• **ASSIGNED TASK**:
Each line below should be retyped exactly, with no pictures.

-=-=-

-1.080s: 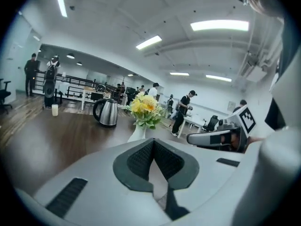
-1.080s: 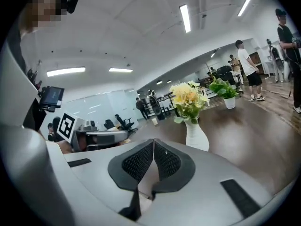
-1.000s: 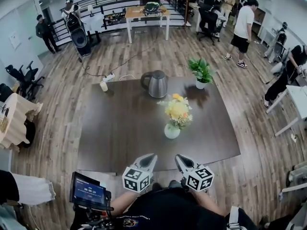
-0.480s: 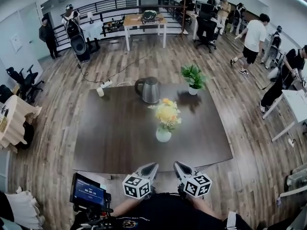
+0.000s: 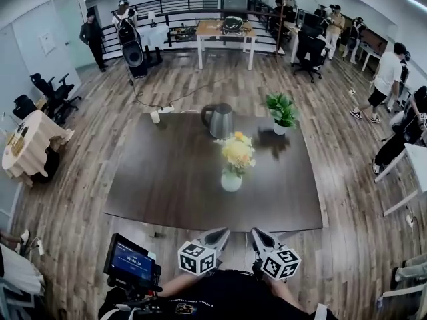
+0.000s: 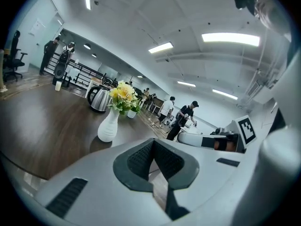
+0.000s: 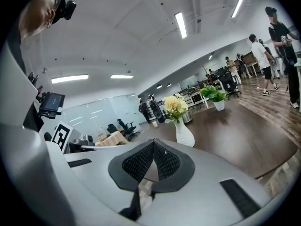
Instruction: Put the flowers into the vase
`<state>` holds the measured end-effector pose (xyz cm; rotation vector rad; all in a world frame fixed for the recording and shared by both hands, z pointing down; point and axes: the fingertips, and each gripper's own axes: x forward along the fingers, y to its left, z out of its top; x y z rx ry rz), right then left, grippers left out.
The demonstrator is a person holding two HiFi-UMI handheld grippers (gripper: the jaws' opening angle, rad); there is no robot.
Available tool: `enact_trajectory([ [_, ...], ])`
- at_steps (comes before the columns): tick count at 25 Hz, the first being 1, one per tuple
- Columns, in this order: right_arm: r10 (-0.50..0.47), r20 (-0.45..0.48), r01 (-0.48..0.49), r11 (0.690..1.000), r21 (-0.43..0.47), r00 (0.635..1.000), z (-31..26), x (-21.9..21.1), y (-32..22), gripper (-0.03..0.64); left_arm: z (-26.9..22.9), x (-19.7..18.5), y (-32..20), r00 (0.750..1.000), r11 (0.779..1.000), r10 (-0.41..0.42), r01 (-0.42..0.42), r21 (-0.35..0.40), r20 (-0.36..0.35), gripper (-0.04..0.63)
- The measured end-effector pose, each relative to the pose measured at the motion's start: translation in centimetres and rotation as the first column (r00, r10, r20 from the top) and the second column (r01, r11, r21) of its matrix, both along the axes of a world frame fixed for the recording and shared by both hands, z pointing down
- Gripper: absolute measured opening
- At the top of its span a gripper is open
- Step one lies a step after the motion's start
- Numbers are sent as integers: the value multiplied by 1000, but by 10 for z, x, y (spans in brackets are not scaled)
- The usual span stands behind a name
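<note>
Wood-plank floor (image 5: 347,199) all round, with people, office chairs (image 5: 53,95) and a black speaker (image 5: 133,51) along the top and left of the head view. Dark brown bench (image 5: 167,179) across the middle of the frame. Steel kettle (image 5: 219,120) at its far edge, just above centre; leafy potted plant (image 5: 281,111) to the kettle's right, well apart from it. Yellow flowers (image 5: 237,151) already standing upright in the white vase (image 5: 231,181) at frame centre, below the kettle and apart from it, with only plain dark bench top between vase and near edge. Left tool (image 5: 223,231) and right tool (image 5: 256,231) side by side at bottom centre, off the bench and short of its near edge, both pointed toward the vase, both pinched fully together with nothing gripped. Small lit screen (image 5: 131,261) at lower left beside the left tool. Pale cup (image 5: 155,117) at the bench's far left corner.
</note>
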<state>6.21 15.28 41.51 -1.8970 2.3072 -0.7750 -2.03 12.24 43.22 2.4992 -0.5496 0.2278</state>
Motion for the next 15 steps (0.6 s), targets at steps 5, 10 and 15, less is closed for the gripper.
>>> enact_trajectory([
  [5,-22,7,22,1000,2,1000,4,4,16,18,6,3,16,1000,1000,-27,27,-14,8,6],
  [10,-37,22,38,999,-12,999,13,9,33,17,12,4,35,999,999,-47,47,-21,20,6],
  [15,-37,30,37,999,-6,999,17,11,56,17,17,9,58,999,999,-36,37,-19,25,6],
])
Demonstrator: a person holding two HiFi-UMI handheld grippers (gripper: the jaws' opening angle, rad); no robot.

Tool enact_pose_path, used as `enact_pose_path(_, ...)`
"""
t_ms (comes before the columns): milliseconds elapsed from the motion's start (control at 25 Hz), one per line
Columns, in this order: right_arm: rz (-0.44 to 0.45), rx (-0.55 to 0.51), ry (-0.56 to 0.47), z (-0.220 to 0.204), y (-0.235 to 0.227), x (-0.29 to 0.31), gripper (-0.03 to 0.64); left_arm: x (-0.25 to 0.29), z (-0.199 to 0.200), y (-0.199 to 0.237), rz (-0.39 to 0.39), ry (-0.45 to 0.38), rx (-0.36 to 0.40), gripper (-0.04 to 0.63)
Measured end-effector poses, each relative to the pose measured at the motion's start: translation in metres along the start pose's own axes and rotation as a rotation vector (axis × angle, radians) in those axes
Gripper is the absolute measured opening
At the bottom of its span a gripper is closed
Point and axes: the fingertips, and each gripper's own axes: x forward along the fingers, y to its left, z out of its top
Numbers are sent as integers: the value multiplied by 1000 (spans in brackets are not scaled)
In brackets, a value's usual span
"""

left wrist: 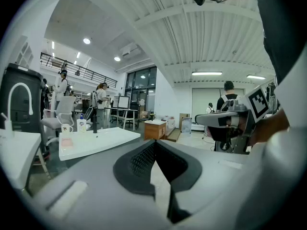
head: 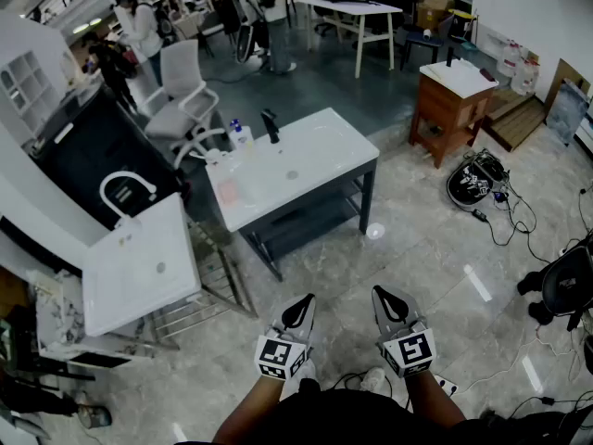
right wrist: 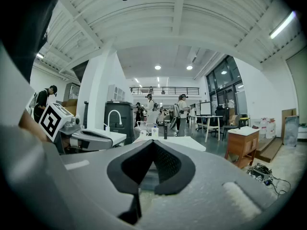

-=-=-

• **RESPONSE TO THE TASK**:
-1.080s: 
-1.080s: 
-1.000s: 
-0.480s: 
+0.000s: 
+0.000s: 
+0.000s: 
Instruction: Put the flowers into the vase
`<state>` holds the measured end-effector pose (xyz cm; rotation vector rad; all in a world frame fixed for the recording and shared by both hands, z pointing down; point and axes: the fingertips, and each gripper's own axes: x forward along the fingers, y to its left, z out of its top; x y z rx ry rz), right then left, grippers left out.
The demonstrator is a person holding two HiFi-UMI handheld grippers (gripper: the jaws' opening angle, rad); there is no robot.
Available tool: `enact_trajectory([ [_, ...], ])`
- at_steps (comes before the columns): tick count at 25 Hz, the first being 1, one per tuple
- Columns, in this order: right_arm: r10 (-0.50..0.47), r20 (-0.45..0.48), r01 (-0.48..0.49), r11 (0.690..1.000), r21 (-0.43..0.47), r00 (0.635..1.000), z (-31..26), x (-21.9..21.1), y (-32..22), gripper (-0.03..0.64); left_arm: z (-26.9..22.9), x (-19.7..18.5), y (-32..20), r00 (0.750..1.000), r11 (0.779..1.000), r10 (-0.41..0.42), r01 (-0.42..0.42), r21 (-0.35..0.40), r20 (-0.36..0.35), gripper (-0.04..0.63)
- The measured end-effector pose, each relative to the pose measured at the motion's start: translation in centimetres and rotation as the first column (r00, r10, r20 from the top) and the second column (r01, r11, r21) of its matrix, both along the axes of a world frame fixed for the recording and shared by both hands, z pointing down
- Gripper: absolute measured opening
- At the top of its span a gripper is open
- Step one lies a step after the motion's start
- Numbers are sent as integers: the value multiplied by 1000, but by 10 for z, x, y (spans in brackets are not scaled)
- The usual span stands behind a name
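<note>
Wood-plank floor (image 5: 347,199) all round, with people, office chairs (image 5: 53,95) and a black speaker (image 5: 133,51) along the top and left of the head view. Dark brown bench (image 5: 167,179) across the middle of the frame. Steel kettle (image 5: 219,120) at its far edge, just above centre; leafy potted plant (image 5: 281,111) to the kettle's right, well apart from it. Yellow flowers (image 5: 237,151) already standing upright in the white vase (image 5: 231,181) at frame centre, below the kettle and apart from it, with only plain dark bench top between vase and near edge. Left tool (image 5: 223,231) and right tool (image 5: 256,231) side by side at bottom centre, off the bench and short of its near edge, both pointed toward the vase, both pinched fully together with nothing gripped. Small lit screen (image 5: 131,261) at lower left beside the left tool. Pale cup (image 5: 155,117) at the bench's far left corner.
</note>
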<state>6.21 15.28 41.51 -1.8970 2.3072 -0.7750 -2.03 12.24 43.22 2.4992 -0.5496 0.2278</state>
Motion for the next 15 steps (0.6 s), targets at steps 5, 10 and 15, less is closed for the gripper.
>>> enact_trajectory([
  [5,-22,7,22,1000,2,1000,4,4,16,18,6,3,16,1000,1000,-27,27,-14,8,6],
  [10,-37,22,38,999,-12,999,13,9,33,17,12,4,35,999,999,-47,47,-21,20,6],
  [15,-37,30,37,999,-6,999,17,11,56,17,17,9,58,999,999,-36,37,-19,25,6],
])
Demonstrator: a person holding two HiFi-UMI handheld grippers (gripper: the jaws' opening angle, rad); no robot.

Tool enact_pose_path, used as `enact_pose_path(_, ...)`
"""
t_ms (comes before the columns): milliseconds elapsed from the motion's start (control at 25 Hz), one per line
Columns, in this order: right_arm: rz (-0.44 to 0.45), rx (-0.55 to 0.51), ry (-0.56 to 0.47), z (-0.220 to 0.204), y (-0.235 to 0.227), x (-0.29 to 0.31), gripper (-0.03 to 0.64); left_arm: x (-0.25 to 0.29), z (-0.199 to 0.200), y (-0.199 to 0.237), rz (-0.39 to 0.39), ry (-0.45 to 0.38), rx (-0.36 to 0.40), gripper (-0.04 to 0.63)
Measured end-effector poses, each relative to the pose measured at the motion's start: translation in metres along the start pose's own axes and rotation as a rotation vector (axis × angle, radians) in those axes
Gripper is the absolute measured opening
At the bottom of its span a gripper is closed
Point and axes: the fingertips, and each gripper's own axes: x forward along the fingers, y to its left, z out of its top
Numbers are sent as integers: the value multiplied by 1000 (spans in brackets are not scaled)
In brackets, a value's usual span
"""

left wrist: 
head: 
right wrist: 

This exercise requires nothing more.